Most major exchanges in the crypto ecosystem right now are centralized, which in many ways goes against the core philosophy of cryptocurrencies: decentralization. While there are reasons why centralized exchanges (CEX) are currently more popular than decentralized exchanges (DEX), centralization does not align with Satoshi’s original vision.
Understanding the differences between a CEX and a DEX is critical to understanding the role DEXs play in the crypto ecosystem. Exchanges enable the trading of cryptocurrencies for both digital and fiat currencies. In effect, cryptocurrency exchanges act as arbitrators between buyers and sellers and earn money primarily through commissions and transaction fees.
Centralized exchanges act as a trusted third party between a buyer and a seller and are more reliable since they are operated and controlled by a company.

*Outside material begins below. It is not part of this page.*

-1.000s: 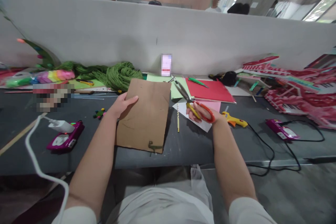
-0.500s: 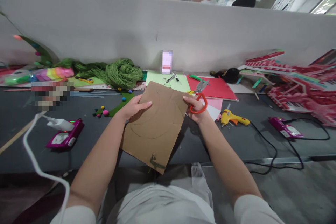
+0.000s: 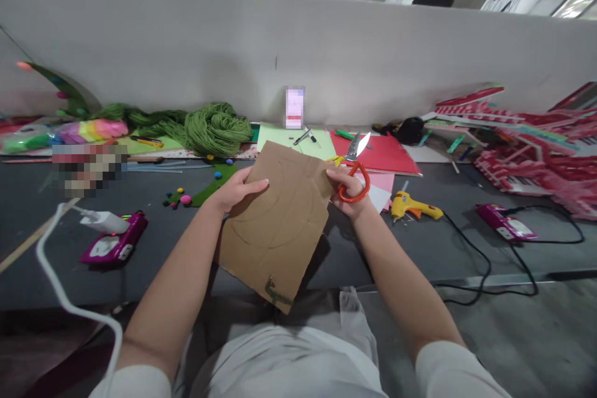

As of July 2022, 99% of all crypto transactions go through CEXs. Yet, they come with inherent risks; high vulnerability to hacking and high transaction fees.
To mitigate these risks, many within the crypto ecosystem see DEXs as the preferred exchanges of the future.
DEXs: How Do They Work?
DEXs are complex smart contracts with one primary goal; to provide liquidity to crypto traders. The most significant difference between a DEX from a centralized exchange is that they do not use an order book system, a practice that has been maintained by both traditional and crypto finance for over two centuries.
DEXs use two innovations for their services; liquidity pools and automated market maker services. First, they provide liquidity pools of paired assets that a trader can use to swap. In this case, Automated Market Makers(AMMs) are smart contracts within the liquidity pools that can control the price of a particular crypto trading pair by increasing and decreasing the price based on the supply and demand of that specific asset in the market.
Liquidity pools serve a multifaceted purpose. The first one, as already discussed, provides access to decentralized liquidity. Another function of liquidity pools is giving investment opportunities to those who stake. When a user swaps assets, a small fee is charged and distributed to those providing the liquidity, thus incentivizing staking.
Importance of Decentralized Exchanges
In many ways, centralized exchanges operate in ways similar to a bank. Users can deposit their tokens on the platform, and the exchange acts as a custodian of the assets. Unfortunately, as we have seen in recent news, they are prone to hacks because there is a single point of attack that malicious actors can target. Not only do DEXs provide better security, but they also give users an avenue to control their funds.
DEXs have other substantial benefits over centralized exchanges. First, they respect a user’s privacy by not requiring KYC. Second, DEXs also allow investors, not just a centralized firm, to earn money through yield farming for anyone interested in staking.
Why Use Decentralized Exchanges
DEXs lag behind many CEXs because reaching decentralized consensus can be difficult. However, this will not always be the case. DEXs are becoming better and more accessible by the day. The evolution of Uniswap, the most prominent decentralized exchange, can map the development of DEXs. Uniswap went live in November 2018, and in February 2019, it surpassed Bancor to be the most traded AMM in the market, a position it holds to date. Fast forward to 2021, Uniswap V3 has gone live, which proposes the concept of centralized liquidity.
The reasons for using a DEX are becoming evident to many within the crypto ecosystem now; security, control over one’s funds, privacy, and financial inclusiveness. Furthermore, they promise to be a financial tool for the future, as the core of the DeFi ecosystem.